Initramfs - make your own
Make Yourself an Initramfs
Why
There are several tools to build an initramfs. Dracut and genkernel come to mind. They can generate a working initramfs too but users have no idea what is inside. They are usually, but don't need to be, tied to the kernel and gcc version too.
The only reason for following this guide is because you want to be in control.
What
The initramfs is a root filesystem in a file. It can contain whatever is required to boot the system and anything extra too.
Originally the root filesystem in a file was called the initrd. The difference is in the internal structure, which is not a concern at the level of this page. The two terms are frequently used interchangeably.
Overview
This page describes how to build an initramfs that is free of kernel modules. That means that its not tied to kernel versions, it's a once in the lifetime of the equipment thing, rather like firmware. The authors April 2009 initramfs still works.

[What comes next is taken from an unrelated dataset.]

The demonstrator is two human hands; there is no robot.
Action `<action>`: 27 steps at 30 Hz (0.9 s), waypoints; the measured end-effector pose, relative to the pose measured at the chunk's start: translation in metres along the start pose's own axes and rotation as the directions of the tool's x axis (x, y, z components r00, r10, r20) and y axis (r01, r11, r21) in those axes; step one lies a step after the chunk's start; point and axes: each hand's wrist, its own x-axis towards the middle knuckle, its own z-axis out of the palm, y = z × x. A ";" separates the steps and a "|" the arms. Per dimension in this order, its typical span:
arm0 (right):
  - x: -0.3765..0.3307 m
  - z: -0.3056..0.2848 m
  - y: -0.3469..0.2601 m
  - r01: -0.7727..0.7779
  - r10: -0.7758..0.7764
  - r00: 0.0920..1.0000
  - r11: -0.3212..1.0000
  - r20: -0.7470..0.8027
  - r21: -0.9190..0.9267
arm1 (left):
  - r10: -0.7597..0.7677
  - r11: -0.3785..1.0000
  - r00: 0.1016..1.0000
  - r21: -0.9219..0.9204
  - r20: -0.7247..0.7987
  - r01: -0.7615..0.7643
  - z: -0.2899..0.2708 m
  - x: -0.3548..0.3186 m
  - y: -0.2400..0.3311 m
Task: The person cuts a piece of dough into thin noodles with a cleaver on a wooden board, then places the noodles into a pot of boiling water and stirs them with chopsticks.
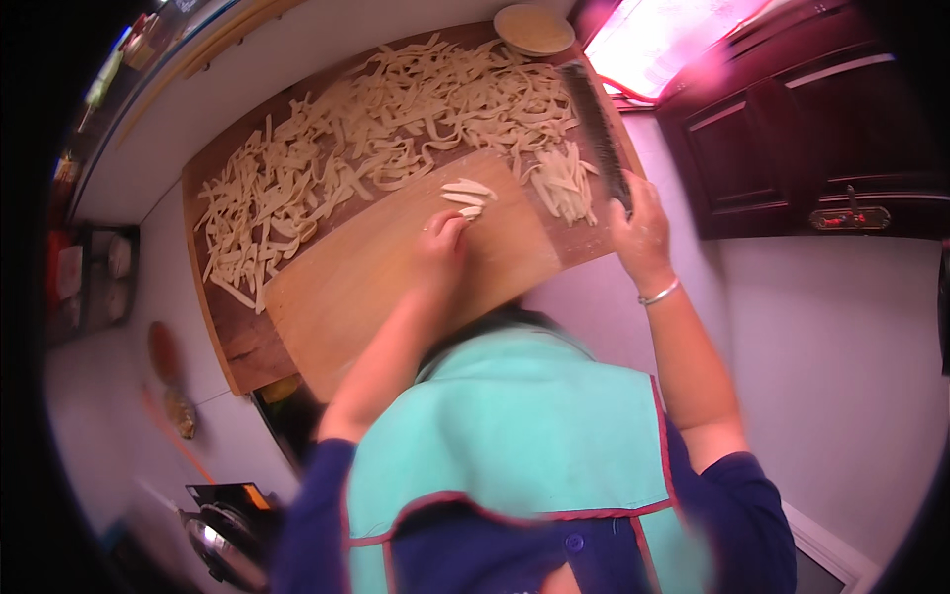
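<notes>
My left hand is over the pale wooden cutting board, its fingers closed together on the end of a short dough strip. A few more cut dough strips lie just beyond the fingertips. To the right, past the board's edge, my right hand grips a long, dark-bladed knife by its near end. The blade points away from me along the table's right side and looks blurred. Beside it, a small bundle of noodles rests on the table.
Flour-dusted noodles cover the far part of the brown wooden table. A bowl of pale flour or meal stands at the far right corner. Dark cabinets are on the right; a lidded pan sits at lower left.
</notes>
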 end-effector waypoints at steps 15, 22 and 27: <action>-0.078 0.072 0.162 -0.188 0.233 0.944 0.961 0.233 -0.201 | -0.240 0.908 0.971 0.358 0.018 0.217 0.021 -0.008 0.048; -0.065 0.051 0.144 -0.070 0.093 0.942 0.994 0.323 -0.081 | -0.172 0.981 0.984 0.086 -0.033 0.175 0.081 0.066 0.013; -0.048 0.055 0.124 -0.093 0.021 0.920 0.982 0.392 0.166 | -0.265 0.943 0.956 -0.241 -0.129 0.229 0.047 0.069 0.042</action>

The worked example covers root in LVM on top of mdadm raid. LUKS could be added or any of the bits illustrated that are not required can be removed.
It assumes that the kernel is built to include everything needed to mount root configured an built in. Kernel modules could be included in the initramfs but that is not described.
To enable the initramfs to be reassembled, should the embedded init script need to change, the binaries to build the initramfs will be built separately. This has the advantage that the initramfs can be built with its own USE flags.
Unless user space tools are needed to mount root, no initramfs is required at all
The kernel must include everything required to mount root as built in
Method
The kernel provides /usr/src/linux/usr/gen_init_cpio which assembles the initramfs from a list of files. It's input is a file containing a list of binary files to copy to the initramfs together with the destinations in the initramfs.
One of these files will be the init script, which will need to be written.
Initramfs Design
Don't skip this part. What does the initramfs need to do?
- It must include all the binaries to do whatever is needed to mount root.
- It must include an init script that controls what will be done
Build Location
The author likes /root/initramfs and that is used in this example.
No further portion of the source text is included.